PROVIDED MATERIAL ::
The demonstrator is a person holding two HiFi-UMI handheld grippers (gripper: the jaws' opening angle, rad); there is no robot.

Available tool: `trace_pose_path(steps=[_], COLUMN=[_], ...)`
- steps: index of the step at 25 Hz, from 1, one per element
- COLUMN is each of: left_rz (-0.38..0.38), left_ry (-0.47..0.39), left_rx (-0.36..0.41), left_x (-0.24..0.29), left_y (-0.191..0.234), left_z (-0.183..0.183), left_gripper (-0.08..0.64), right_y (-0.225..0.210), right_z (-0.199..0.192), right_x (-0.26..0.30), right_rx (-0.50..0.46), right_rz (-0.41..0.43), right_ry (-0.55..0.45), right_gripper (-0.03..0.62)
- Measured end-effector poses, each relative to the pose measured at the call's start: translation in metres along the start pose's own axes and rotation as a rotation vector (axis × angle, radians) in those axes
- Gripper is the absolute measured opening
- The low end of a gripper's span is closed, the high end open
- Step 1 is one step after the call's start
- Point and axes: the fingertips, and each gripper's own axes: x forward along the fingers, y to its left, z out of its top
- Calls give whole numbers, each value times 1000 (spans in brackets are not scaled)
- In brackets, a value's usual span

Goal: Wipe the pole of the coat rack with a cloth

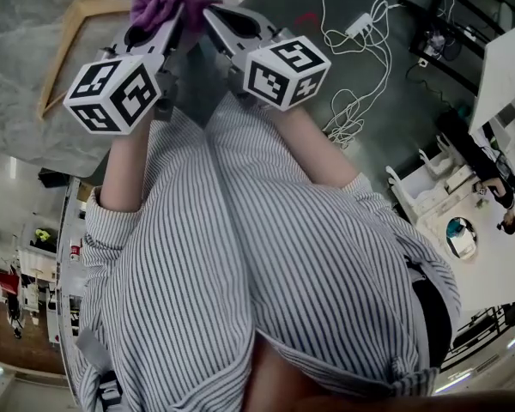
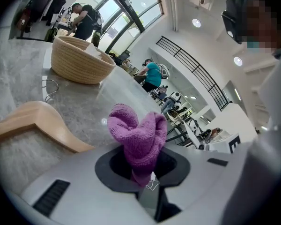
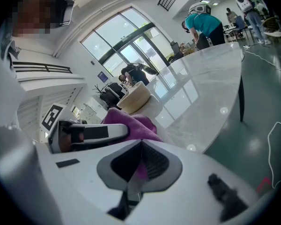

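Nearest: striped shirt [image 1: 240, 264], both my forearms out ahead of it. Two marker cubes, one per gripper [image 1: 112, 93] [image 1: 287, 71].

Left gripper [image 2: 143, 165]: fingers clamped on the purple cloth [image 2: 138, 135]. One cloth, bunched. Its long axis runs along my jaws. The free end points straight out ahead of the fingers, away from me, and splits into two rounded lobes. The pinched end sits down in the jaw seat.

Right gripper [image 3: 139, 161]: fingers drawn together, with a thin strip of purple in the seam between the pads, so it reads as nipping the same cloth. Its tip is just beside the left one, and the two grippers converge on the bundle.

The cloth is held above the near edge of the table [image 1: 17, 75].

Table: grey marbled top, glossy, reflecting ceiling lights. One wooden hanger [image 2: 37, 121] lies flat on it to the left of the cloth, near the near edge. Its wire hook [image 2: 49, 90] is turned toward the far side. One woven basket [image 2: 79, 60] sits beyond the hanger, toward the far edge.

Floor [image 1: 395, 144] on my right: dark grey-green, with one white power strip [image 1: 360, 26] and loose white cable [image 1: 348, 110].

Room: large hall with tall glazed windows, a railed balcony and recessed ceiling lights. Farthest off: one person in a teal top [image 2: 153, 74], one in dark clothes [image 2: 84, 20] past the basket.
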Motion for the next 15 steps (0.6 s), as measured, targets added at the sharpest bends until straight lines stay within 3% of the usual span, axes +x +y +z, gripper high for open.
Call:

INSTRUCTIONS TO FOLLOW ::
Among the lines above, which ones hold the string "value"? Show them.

TASK RESPONSE ::
- Calls give whole numbers, each value times 1000 (spans in brackets are not scaled)
- In brackets, a value's usual span

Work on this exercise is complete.